Tutorial¶
Lets create simple aiohttp application, and see how aiomonitor
can
integrate with it.
Basic aiohttp server¶
import asyncio
import aiomonitor
from aiohttp import web
# Simple handler that returns response after 100s
async def simple(request):
loop = request.app.loop
print('Start sleeping')
await asyncio.sleep(100)
return web.Response(text="Simple answer")
loop = asyncio.get_event_loop()
# create application and register route create route
app = web.Application(loop=loop)
app.router.add_get('/simple', simple)
# init monitor just before run_app
with aiomonitor.start_monitor(loop):
# run application with built in aoihttp run_app function
web.run_app(app, port=8090, host='localhost')
Lets save this code in file simple_srv.py
, so we can run it with command:
$ python simple_srv.py
======== Running on http://localhost:8090 ========
(Press CTRL+C to quit)
Connection over telnet¶
And now it is possible to connect to the running application from separate
terminal, by execution nc
command, immediately aiomonitor
will
respond with prompt:
$ telnet localhost 20101
Asyncio Monitor: 1 tasks running
Type help for commands
monitor >>>
aiomonitor packaged with own telnet client, just in case you do not have
nc
or other related utility:
$ python -m aiomonitor.cli
Asyncio Monitor: 1 tasks running
Type help for commands
monitor >>>
Once connection established, one can type commands, for instance help
:
monitor >>> help
Available Commands are:
cancel taskid: Cancel an indicated task
console: Switch to async Python REPL
ps: Show task table
quit: Leave the monitor
signal signame: Send a Unix signal
stacktrace: Print a stack trace from the event loop thread
where taskid: Show stack frames for a task
Library will respond with list of supported commands:
ps – shows table of alive tasks with their id and state
where – prints stack frame for the task, taskid must be supplied
cancel – command cancels task, taskid must be supplied
signal – command sends unix signal to the app process
stacktrace – prints a stack trace from the event loop thread
console – switch to python REPL
quit – stops telnet session
Additional commands can be added by subclassing Monitor
, see below <cust-commands>.
Python REPL¶
aiomonitor
supports also async python console inside running event loop
so you can explore state of your application:
monitor >>> console
Python 3.5.2 (default, Oct 11 2016, 05:05:28)
[GCC 4.2.1 Compatible Apple LLVM 8.0.0 (clang-800.0.38)] on darwin
Type "help", "copyright", "credits" or "license" for more information.
---
This console is running in an asyncio event loop.
It allows you to wait for coroutines using the 'await' syntax.

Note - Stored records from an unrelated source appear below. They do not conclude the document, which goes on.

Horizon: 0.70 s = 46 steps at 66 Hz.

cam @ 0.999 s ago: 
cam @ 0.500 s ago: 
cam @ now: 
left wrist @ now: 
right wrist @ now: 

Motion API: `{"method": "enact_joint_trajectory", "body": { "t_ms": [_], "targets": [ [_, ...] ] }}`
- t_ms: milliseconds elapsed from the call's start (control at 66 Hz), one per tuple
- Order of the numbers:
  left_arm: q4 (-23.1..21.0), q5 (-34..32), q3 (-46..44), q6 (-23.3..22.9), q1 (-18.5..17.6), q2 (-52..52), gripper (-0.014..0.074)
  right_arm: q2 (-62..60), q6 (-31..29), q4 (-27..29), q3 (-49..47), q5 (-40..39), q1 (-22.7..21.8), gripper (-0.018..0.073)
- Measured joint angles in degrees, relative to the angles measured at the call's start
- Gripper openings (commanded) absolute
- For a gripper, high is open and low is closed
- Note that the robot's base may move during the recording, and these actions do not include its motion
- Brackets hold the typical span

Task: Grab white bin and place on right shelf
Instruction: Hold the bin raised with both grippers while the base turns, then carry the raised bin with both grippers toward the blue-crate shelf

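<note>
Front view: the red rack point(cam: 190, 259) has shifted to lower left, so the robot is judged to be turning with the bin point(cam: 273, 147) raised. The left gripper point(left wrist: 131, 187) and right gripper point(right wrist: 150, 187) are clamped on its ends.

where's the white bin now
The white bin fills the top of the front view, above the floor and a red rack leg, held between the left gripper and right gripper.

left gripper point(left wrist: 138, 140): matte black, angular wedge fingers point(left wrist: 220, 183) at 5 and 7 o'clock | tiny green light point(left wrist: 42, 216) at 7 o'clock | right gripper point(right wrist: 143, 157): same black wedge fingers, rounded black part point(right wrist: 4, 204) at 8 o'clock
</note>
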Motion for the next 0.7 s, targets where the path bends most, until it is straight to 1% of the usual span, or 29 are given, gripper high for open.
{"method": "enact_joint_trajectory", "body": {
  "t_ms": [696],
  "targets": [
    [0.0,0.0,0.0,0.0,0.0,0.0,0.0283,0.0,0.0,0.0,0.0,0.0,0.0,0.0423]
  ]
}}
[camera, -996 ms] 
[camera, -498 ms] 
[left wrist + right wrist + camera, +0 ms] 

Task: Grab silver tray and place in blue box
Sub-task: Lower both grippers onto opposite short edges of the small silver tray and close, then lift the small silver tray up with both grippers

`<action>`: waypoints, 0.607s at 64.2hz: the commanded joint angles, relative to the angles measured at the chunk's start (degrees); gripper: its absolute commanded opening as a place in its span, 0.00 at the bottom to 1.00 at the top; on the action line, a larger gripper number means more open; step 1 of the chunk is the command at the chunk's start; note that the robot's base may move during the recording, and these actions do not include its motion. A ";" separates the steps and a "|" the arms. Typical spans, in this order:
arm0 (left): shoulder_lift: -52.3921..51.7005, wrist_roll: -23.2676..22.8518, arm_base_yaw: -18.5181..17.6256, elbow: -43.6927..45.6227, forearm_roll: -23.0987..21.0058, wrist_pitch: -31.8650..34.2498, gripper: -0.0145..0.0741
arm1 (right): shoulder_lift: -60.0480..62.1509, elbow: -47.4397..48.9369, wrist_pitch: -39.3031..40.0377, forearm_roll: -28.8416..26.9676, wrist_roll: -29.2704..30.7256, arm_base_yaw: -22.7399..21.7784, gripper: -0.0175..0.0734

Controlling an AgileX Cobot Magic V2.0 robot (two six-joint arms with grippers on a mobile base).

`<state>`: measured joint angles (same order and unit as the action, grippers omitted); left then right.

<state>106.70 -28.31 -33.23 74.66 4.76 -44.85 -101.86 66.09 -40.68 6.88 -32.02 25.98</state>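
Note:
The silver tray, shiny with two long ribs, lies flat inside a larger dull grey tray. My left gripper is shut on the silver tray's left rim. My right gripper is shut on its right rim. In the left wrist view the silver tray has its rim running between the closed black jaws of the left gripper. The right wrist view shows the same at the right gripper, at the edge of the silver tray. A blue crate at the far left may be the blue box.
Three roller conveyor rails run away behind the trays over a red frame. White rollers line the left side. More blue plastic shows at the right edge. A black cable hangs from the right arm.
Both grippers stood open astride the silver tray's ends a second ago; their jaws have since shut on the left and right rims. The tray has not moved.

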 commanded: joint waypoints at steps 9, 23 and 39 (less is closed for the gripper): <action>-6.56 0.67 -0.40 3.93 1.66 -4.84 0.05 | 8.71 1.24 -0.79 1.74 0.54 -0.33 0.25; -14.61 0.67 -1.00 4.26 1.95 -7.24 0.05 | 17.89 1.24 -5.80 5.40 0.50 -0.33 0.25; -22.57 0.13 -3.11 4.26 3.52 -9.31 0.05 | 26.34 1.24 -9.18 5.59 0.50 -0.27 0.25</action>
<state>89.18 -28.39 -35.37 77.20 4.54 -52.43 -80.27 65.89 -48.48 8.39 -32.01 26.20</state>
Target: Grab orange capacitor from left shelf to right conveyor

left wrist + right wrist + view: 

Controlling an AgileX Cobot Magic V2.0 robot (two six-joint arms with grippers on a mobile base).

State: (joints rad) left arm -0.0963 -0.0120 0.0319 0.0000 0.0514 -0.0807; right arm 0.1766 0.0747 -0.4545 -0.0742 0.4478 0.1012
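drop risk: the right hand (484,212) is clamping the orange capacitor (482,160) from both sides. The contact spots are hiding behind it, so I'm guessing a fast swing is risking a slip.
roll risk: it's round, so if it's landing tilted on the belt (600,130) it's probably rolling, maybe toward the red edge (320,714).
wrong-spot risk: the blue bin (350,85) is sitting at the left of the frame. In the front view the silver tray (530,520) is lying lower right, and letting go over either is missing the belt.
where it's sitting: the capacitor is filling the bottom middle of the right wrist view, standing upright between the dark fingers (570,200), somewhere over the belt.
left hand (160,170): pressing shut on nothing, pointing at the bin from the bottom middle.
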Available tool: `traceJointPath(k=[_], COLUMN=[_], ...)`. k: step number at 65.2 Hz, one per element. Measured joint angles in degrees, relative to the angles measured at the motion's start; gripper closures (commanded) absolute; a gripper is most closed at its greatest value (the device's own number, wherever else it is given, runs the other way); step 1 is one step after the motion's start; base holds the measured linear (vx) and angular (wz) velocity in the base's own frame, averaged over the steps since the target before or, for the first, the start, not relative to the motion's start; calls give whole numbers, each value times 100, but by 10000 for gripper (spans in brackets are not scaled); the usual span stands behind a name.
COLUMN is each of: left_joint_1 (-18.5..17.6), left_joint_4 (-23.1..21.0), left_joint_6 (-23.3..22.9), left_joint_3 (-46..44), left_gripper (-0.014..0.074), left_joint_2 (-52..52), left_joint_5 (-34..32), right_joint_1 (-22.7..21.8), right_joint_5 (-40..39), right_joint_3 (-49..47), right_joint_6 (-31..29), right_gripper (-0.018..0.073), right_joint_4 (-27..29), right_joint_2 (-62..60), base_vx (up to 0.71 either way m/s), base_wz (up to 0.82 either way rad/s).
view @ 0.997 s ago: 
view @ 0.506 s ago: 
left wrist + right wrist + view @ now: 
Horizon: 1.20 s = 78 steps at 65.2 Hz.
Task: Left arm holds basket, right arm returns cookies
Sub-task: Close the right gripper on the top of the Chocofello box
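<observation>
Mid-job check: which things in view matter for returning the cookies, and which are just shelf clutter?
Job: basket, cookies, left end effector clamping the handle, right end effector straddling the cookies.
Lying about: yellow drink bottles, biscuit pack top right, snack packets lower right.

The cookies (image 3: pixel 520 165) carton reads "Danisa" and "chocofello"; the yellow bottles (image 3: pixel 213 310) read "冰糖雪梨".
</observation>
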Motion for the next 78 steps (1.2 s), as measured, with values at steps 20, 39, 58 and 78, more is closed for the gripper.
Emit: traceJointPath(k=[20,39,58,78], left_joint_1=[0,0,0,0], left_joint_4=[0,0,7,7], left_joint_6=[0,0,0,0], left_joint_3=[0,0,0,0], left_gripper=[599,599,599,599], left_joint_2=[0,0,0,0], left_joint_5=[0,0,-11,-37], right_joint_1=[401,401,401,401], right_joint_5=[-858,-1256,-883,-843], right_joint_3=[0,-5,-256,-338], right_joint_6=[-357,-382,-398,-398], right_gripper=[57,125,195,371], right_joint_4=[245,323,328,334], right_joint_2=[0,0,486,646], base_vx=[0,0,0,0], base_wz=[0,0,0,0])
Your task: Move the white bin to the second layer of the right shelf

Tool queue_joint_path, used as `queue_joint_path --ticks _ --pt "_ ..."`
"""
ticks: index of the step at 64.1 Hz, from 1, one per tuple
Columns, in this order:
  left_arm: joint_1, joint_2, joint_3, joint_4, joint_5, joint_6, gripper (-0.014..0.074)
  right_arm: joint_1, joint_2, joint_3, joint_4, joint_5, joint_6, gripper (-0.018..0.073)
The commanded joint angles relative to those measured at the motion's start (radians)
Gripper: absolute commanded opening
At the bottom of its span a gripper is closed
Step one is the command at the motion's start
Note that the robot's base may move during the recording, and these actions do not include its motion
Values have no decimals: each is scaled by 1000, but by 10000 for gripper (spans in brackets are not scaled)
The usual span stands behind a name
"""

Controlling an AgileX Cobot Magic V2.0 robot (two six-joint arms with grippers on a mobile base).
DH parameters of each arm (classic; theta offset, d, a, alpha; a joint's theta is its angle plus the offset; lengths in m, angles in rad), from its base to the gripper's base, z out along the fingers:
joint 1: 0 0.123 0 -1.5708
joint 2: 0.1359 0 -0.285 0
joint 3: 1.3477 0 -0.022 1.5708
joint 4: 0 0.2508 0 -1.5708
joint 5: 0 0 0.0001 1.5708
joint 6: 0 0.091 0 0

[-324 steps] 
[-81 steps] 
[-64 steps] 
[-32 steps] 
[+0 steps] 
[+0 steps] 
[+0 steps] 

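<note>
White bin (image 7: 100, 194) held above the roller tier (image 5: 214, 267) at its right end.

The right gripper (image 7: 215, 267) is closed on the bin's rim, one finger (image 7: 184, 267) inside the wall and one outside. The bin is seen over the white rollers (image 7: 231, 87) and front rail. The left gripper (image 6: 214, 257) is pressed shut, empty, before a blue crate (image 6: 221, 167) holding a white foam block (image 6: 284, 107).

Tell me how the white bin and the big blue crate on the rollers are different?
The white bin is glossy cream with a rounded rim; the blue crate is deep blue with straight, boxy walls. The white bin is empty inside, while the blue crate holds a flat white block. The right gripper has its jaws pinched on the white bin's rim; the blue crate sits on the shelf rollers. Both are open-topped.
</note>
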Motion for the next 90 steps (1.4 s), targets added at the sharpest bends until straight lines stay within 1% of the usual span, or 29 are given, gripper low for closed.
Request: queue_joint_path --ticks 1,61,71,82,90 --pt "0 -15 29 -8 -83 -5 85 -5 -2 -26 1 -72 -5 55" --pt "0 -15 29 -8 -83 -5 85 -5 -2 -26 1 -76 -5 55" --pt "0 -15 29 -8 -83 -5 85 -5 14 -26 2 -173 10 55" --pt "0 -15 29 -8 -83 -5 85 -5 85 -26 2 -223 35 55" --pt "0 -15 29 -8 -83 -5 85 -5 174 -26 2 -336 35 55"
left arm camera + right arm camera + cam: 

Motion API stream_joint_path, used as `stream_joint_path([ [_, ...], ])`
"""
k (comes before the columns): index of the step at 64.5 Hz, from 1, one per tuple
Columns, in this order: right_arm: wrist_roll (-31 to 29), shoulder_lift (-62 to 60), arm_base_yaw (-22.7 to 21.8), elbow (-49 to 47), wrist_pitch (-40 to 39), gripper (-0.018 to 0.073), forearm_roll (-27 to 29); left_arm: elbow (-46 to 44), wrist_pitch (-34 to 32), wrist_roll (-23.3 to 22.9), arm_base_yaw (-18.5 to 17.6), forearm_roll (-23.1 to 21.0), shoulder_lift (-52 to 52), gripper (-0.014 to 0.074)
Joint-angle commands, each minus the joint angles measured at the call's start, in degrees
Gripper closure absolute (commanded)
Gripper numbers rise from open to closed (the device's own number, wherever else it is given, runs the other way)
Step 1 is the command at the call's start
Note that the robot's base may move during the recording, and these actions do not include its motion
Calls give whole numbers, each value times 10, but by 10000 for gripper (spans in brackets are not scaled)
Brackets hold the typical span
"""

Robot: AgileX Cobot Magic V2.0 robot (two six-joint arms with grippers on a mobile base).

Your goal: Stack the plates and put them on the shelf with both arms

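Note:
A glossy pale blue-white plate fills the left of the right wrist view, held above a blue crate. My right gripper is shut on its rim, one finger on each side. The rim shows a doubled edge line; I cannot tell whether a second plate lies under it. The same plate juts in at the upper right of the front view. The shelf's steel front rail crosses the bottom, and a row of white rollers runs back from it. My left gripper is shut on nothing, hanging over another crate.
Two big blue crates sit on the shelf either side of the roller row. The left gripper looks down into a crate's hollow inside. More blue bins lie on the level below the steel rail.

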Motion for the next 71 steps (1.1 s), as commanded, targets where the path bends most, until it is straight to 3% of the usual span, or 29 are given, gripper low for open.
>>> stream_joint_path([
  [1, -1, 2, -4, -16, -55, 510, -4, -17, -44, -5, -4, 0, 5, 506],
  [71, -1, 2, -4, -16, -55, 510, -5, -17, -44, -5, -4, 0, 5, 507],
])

Try: await asyncio.sleep(1, result=3)
---
>>>
Now you may execute regular function as well as coroutines by
adding await
keyword:
>>> import aiohttp
>>> session = aiohttp.ClientSession()
>>> resp = await session.get('http://python.org')
>>> resp.status
200
>>> data = await resp.read()
>>> len(data)
47373
>>>
To leave console type exit()
:
>>> exit()
monitor >>>
Expose Local Variables in Python REPL¶
Local variables can be exposed in Python REPL by passing additional
locals
dictionary with mapping variable name in console to the value.
locals = {"foo": "bar"}
with aiomonitor.start_monitor(loop):
web.run_app(app, port=8090, host='localhost')
As result variable foo
available in console:
monitor >>> console
>>> foo
>>> bar
>>> exit()
monitor >>>
Adding custom commands¶
By employing a custom Monitor
subclass, we can add our own commands to the
telnet REPL. These are simply methods with names starting with do_. These methods
can use the in- and outgoing REPL sockets self._sin and self._sout for IO,
like self._sout.write(string) to print to the REPL.
Any parameters to the method will receive their value as a string, if they are meant to be used as e.g. numbers, manual casting is needed.
class MyMon(Monitor):
@alt_names('moc own')
def do_my_own_command(self, some_argument):
"""This is a short description
The first line of the doc will be shown in the help overview, this rest
will only show up in the "help my_own_command" output.
This command will have aliases "moc" and "own", just like "help" has "h"
and "?".
"""
results = self._do_stuff(self._locals['my_app_instance'])
self._sout.write('The results are: {}\n'.format(results))
This custom command will be able to do anything you could do in the python REPL, so you can add custom shortcuts here, that would be tedious to do manually in the console.
By using the “locals” argument to start_monitor
you can give any of your
commands access to anything they might need to do their jobs.
Modify the basic behaviour of the command loop¶
Like the standard library’s cmd_ module, you can customise how the behaviour of the Monitor in various ways, see api_reference.